William James "Willie" Dixon (July 1, 1915 – January 29, 1992) was an American blues musician, vocalist, songwriter, arranger and record producer. He was proficient in playing both the upright bass and the guitar and was a capable singer, but he is perhaps best known as one of the most prolific songwriters of his time. Next to Muddy Waters, Dixon is recognized as the most influential person in shaping the post–World War II sound of the Chicago blues.
Dixon’s songs have been recorded by countless musicians in many genres as well as by various ensembles in which he participated. A short list of his most famous compositions includes "Hoochie Coochie Man", "I Just Want to Make Love to You", "Little Red Rooster", "My Babe", "Spoonful", and "You Can’t Judge a Book by the Cover". These songs were written during the peak years of Chess Records, from 1950 to 1965, and were performed by Muddy Waters, Howlin’ Wolf, Little Walter, and Bo Diddley; they influenced a generation of musicians worldwide.

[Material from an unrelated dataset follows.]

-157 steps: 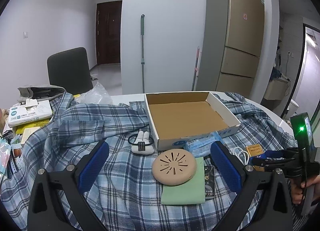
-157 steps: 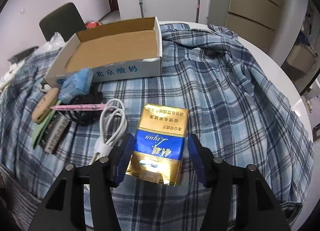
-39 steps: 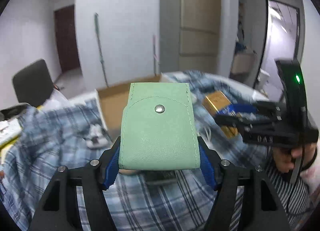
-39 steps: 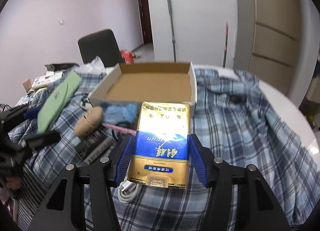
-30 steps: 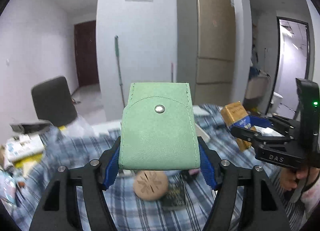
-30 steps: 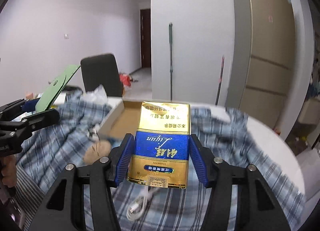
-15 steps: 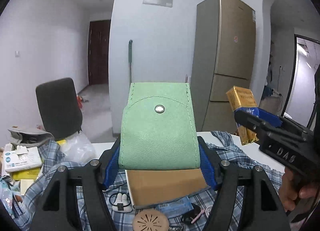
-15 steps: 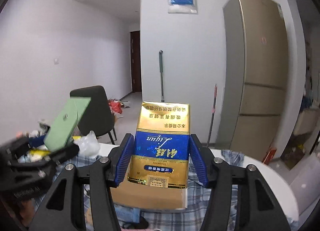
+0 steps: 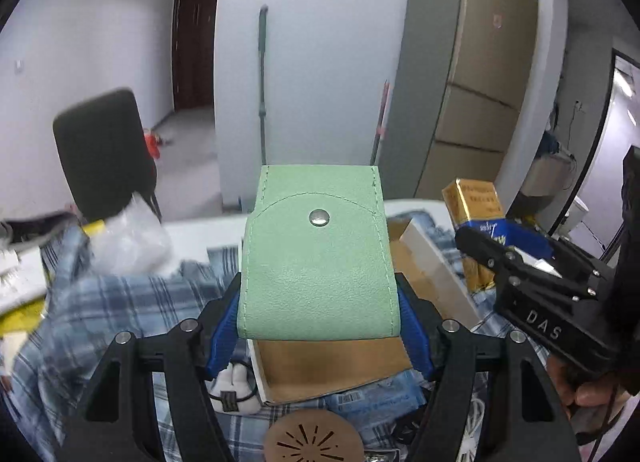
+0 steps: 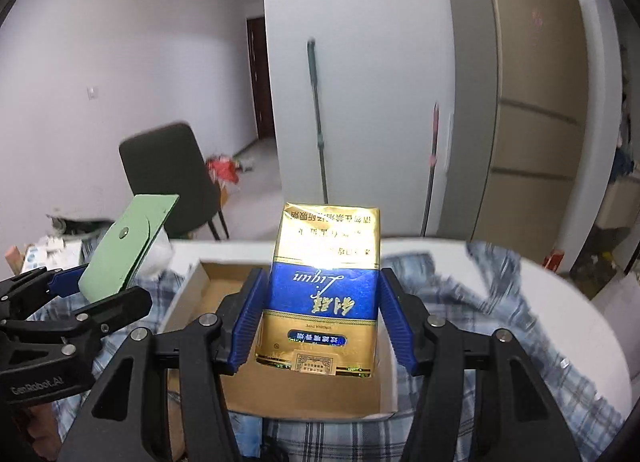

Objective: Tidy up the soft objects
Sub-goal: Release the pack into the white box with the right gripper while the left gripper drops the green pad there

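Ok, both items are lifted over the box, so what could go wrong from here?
The two hand-held grippers are close together: the left hand-held gripper with the green pouch and the right hand-held gripper with the gold-and-blue pack could collide over the cardboard box. Each item blocks its own camera's view of the box floor.

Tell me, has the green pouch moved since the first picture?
Yes. The green pouch left the plaid cloth; the left claw holds it above the cardboard box.
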`<act>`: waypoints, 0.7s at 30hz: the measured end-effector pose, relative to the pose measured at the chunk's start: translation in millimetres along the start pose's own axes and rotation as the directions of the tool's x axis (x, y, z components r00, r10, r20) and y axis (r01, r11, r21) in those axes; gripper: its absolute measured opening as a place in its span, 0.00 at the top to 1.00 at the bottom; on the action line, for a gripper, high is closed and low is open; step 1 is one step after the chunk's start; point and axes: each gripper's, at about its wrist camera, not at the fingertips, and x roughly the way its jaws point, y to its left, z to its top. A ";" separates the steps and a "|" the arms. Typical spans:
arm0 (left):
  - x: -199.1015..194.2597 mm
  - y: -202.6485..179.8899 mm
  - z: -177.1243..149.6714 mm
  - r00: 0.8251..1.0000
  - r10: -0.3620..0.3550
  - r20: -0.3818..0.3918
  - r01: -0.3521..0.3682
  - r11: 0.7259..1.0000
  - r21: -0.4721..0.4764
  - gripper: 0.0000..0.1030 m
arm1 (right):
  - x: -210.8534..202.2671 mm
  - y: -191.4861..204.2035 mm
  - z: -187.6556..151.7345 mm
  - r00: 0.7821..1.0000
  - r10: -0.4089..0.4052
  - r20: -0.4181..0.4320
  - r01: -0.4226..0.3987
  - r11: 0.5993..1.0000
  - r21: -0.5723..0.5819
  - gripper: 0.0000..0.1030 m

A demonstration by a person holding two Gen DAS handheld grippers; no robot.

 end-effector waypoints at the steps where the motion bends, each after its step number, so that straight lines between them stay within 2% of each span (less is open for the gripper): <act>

Dixon also was an important link between the blues and rock and roll, working with Chuck Berry and Bo Diddley in the late 1950s. His songs have been covered by some of the biggest artists of more recent times, such as Cream, Jeff Beck, the Doors, Led Zeppelin, the Rolling Stones, Steppenwolf, Bob Dylan, and Jimi Hendrix. The debut albums by the first six of those artists all feature at least one of his songs, a measure of his influence on rock music.
He received a Grammy Award and was inducted into the Blues Hall of Fame, the Rock and Roll Hall of Fame, and the Songwriters Hall of Fame.